De même, BP a dépensé 3,9 milliards de dollars en rachats d’actions au cours du premier semestre et a annoncé un autre rachat de 3,5  milliards de dollars pour le troisième trimestre. Le New York Times rapporte que la société va «consacrer 60  pour cent de son “excédent de trésorerie” cette année à des rachats d’actions» et augmenter le dividende en actions de 10  pour cent.

ExxonMobil a déjà dépensé 7,6  milliards de dollars en dividendes et en rachats d’actions au premier semestre.

Le New York Times a rapporté mardi que BP, Chevron, ExxonMobil, Shell et TotalEnergies ont collectivement dépensé quelque 25  milliards de dollars au cours du premier semestre pour racheter leurs propres actions.

Si les portefeuilles des actionnaires des grands trusts pétroliers sont en plein essor, les familles américaines elles, s’endettent de plus en plus, incapables de suivre la hausse record du coût de la vie et la flambée des paiements d’intérêts alimentée par la hausse des taux de la Réserve fédérale. Celle-ci provoque en même temps délibérément une diminution de l’activité économique pour augmenter le chômage et saper les luttes des travailleurs pour de meilleurs salaires et conditions de travail..

Mardi, la Réserve fédérale de New York a indiqué que la dette des ménages américains avait dépassé pour la première fois 16.000  milliards de dollars. Elle a noté que les soldes des cartes de crédit avaient augmenté de 46  milliards de dollars l’an dernier.

Selon CNN, au cours de l’année écoulée, la dette globale des cartes de crédit a «bondit de 100  milliards de dollars, soit 13  pour cent, le plus fort pourcentage de hausse depuis plus de 20  ans».

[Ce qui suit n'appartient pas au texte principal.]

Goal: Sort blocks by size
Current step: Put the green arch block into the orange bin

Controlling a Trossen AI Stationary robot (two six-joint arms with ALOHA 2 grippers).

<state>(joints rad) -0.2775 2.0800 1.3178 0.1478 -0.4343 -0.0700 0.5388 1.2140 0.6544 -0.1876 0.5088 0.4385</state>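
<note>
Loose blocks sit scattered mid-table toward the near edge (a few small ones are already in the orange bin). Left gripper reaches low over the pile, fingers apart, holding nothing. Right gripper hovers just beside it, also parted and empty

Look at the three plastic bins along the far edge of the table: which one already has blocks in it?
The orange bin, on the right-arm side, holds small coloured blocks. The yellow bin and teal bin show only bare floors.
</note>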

Les prix gonflés et les profits massifs des trusts pétroliers alors que la pandémie fait des ravages et que s’intensifie la guerre des États-Unis et de l’OTAN contre la Russie, soulignent la nécessité pour la classe ouvrière de prendre le contrôle non seulement du carburant, mais encore de la nourriture, des médicaments et de tous les autres éléments essentiels de la vie moderne. Ceux-ci doivent servir au bien de toute l’humanité et non à l’enrichissement de quelques oisifs privilégiés.

Cela signifie une lutte consciente et unie de la classe ouvrière pour mettre fin au système de profit et pour réorganiser la vie économique sur des bases socialistes.